In agricoltura biodinamica l’azienda agricola viene intesa come soggetto senziente, dove agricoltore, piante, terreno e animali fanno parte di un unico sistema, interconnesso tra loro, privo di interventi esterni e legato all’ eterno ciclo di nascita, crescita, morte e rinascita.

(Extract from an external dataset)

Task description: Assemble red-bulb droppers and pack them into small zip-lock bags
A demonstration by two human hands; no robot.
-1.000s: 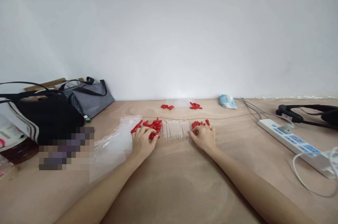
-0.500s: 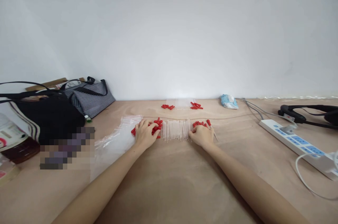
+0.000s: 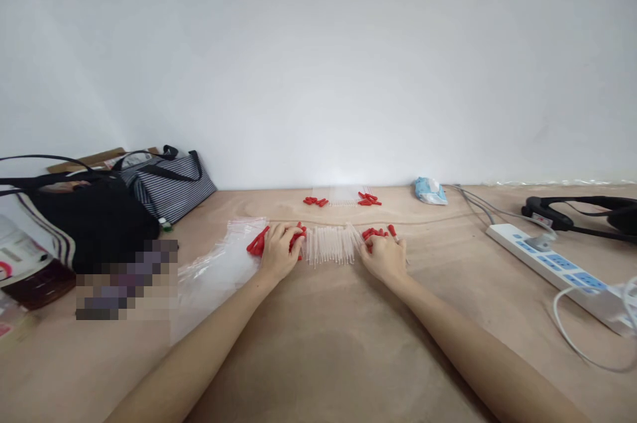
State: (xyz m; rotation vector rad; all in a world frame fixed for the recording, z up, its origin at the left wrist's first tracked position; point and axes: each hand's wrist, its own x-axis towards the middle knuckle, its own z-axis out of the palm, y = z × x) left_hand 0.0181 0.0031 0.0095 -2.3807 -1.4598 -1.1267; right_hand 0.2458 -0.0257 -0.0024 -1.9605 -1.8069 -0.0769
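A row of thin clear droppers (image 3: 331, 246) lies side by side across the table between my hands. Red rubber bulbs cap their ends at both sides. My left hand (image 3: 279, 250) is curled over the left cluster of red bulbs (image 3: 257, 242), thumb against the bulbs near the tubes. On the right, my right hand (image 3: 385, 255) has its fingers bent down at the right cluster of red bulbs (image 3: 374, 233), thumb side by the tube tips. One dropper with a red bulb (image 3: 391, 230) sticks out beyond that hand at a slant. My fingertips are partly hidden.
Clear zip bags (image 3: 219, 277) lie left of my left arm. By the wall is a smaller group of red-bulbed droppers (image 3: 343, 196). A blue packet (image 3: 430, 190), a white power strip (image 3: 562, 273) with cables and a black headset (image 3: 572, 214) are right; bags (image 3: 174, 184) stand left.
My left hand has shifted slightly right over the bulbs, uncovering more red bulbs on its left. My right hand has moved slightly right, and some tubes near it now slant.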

Rudolf Steiner: il papà dell’ agricoltura biodinamica

La partenità dell’agricoltura biodinamica si deve a Rudolf Steiner, filosofo austriaco, fondatore dell’antroposofia, un costrutto filosofico spiegato da lui stesso in “l’antroposofia è una via della conoscenza che vorrebbe condurre lo spirituale che è nell’uomo allo spirituale che è nell’universo. Sorge nell’uomo come una necessità del cuore, della vita del sentimento, e può essere pienamente giustificata se soddisfa questo bisogno interiore.”
Nel 1924, invitato da un gruppo di agricoltori in Slesia, per dispensare consigli su come intervenire sulla fertilità e vitalità dei terreni, enuncio’ le basi fondamentali dell’agricoltura biodinamica. Per Steiner infatti tutto ciò che esiste sulla Terra non è solamente materia, ma pervaso anche di un elemento spirituale che fluisce dal cosmo.
Ed è per questo che gli agricoltori si devono adoperare perché nei campi si crei la vita, attraverso l’impulso delle forze cosmiche.
Il filosofo tedesco affermò anche, anticipando di molti decenni i principi base dell’agricoltura biologica, che la qualità degli alimenti dipende dalla fertilità e dallo stato di salute della terra, aggiungendo poi che se si concima con nitrati o altre sostanze chimiche, questa perderà la sua fecondità, ammalandosi.
Si dedicò pertanto allo studio di preparati biodinamici che sono alla base dell’applicazione della sua filosofia.
Ma cosa sono? Per Steiner l’azienda che pratica l’agricoltura biodinamica è un organismo vivente, dove la produzione vegetale e’ strettamente legata all’allevamento animale, che garantisce concime naturale per le coltivazioni. Per migliorare lo stato di produttività e vitalità del terreno questo va quindi cliclicamente energizzato, “dinamizzato” esattamente, con preparati a base di sostanze naturali mescolate a letame di animali.
Secondo il metodo biodinamico infatti la fertilità e la vitalità della terra devono essere ottenute solo con mezzi naturali e nel rispetto dei cicli astronomici, delle fasi lunari, usando compostaggio come fertilizzante, applicando le rotazioni delle colture e usando pesticidi a base di sostanze minerali e vegetali.
Ciò che se ottiene sono quindi i prodotti biodinamici, che hanno tutte le stesse caratteristiche dei prodotti provenienti da agricoltura biologica e sono soggetti allo stesso regime di certificazione.

L’agricoltura biodinamica in Italia

Nel mondo, a 91 anni anni dalla nascita dell’ agricoltura biodinamica, ci sono oltre 2 milioni di ettari di terra coltivati con il metodo biodinamico. L’Italia vanta circa 4.500 aziende biodinamiche ed in Europa e’ al terzo posto dopo Germania e Francia. La metà dei prodotti viene esportata in USA, Paesi Scandinavi e Giappone, dove sono molto apprezzati i nostri vini biodinamici.
Sono aziende di media grandezza, di circa 20 ettari, gestite prevalentemente da giovani e rappresentano un settore in forte espansione tanto che in agricoltura biodinamica, la domanda supera l’offerta.